◆ ASSIGNMENT ◆
When you reach the line containing "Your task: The", stop after it; until then, copy each line of the listing exactly, starting with the first.

-------- DATASET CONTENT

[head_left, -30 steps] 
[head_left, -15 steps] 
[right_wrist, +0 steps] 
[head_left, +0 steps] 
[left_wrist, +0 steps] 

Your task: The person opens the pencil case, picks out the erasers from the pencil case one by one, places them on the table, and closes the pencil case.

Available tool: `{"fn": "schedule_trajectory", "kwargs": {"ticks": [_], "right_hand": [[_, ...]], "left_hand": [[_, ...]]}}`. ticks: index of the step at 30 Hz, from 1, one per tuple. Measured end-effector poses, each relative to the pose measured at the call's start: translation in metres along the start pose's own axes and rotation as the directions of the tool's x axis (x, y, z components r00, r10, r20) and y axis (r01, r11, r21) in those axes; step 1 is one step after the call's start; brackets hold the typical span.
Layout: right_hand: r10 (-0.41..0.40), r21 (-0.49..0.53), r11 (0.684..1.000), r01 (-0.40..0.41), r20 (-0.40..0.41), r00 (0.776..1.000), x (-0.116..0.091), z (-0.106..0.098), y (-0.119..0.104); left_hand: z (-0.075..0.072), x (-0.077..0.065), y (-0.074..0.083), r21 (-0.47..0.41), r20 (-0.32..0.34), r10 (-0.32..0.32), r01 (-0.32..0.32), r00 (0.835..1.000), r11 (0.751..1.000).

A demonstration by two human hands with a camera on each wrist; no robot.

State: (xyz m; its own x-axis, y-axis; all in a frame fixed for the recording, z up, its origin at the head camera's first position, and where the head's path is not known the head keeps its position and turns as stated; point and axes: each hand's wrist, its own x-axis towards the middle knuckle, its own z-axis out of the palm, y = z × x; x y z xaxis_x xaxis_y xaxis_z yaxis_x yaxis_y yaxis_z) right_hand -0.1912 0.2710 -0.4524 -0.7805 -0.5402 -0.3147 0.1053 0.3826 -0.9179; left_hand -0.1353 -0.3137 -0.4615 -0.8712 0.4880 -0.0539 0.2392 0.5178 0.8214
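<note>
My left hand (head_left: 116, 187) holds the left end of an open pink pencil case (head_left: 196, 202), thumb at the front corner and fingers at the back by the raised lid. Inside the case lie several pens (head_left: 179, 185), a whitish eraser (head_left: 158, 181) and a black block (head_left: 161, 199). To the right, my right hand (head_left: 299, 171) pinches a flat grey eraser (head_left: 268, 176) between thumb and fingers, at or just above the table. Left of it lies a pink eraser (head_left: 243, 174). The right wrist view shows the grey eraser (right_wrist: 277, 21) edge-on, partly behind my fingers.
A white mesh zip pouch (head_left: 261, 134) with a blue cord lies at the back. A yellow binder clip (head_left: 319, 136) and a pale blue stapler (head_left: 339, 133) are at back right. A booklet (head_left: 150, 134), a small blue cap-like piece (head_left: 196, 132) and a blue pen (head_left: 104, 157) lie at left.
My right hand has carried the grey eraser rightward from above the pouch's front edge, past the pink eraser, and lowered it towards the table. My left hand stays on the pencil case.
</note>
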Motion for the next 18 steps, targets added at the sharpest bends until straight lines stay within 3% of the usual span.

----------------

◆ THE COMPLETED TASK ◆
[head_left, -30 steps] 
[head_left, -15 steps] 
[right_wrist, +0 steps] 
[head_left, +0 steps] 
[left_wrist, +0 steps] 

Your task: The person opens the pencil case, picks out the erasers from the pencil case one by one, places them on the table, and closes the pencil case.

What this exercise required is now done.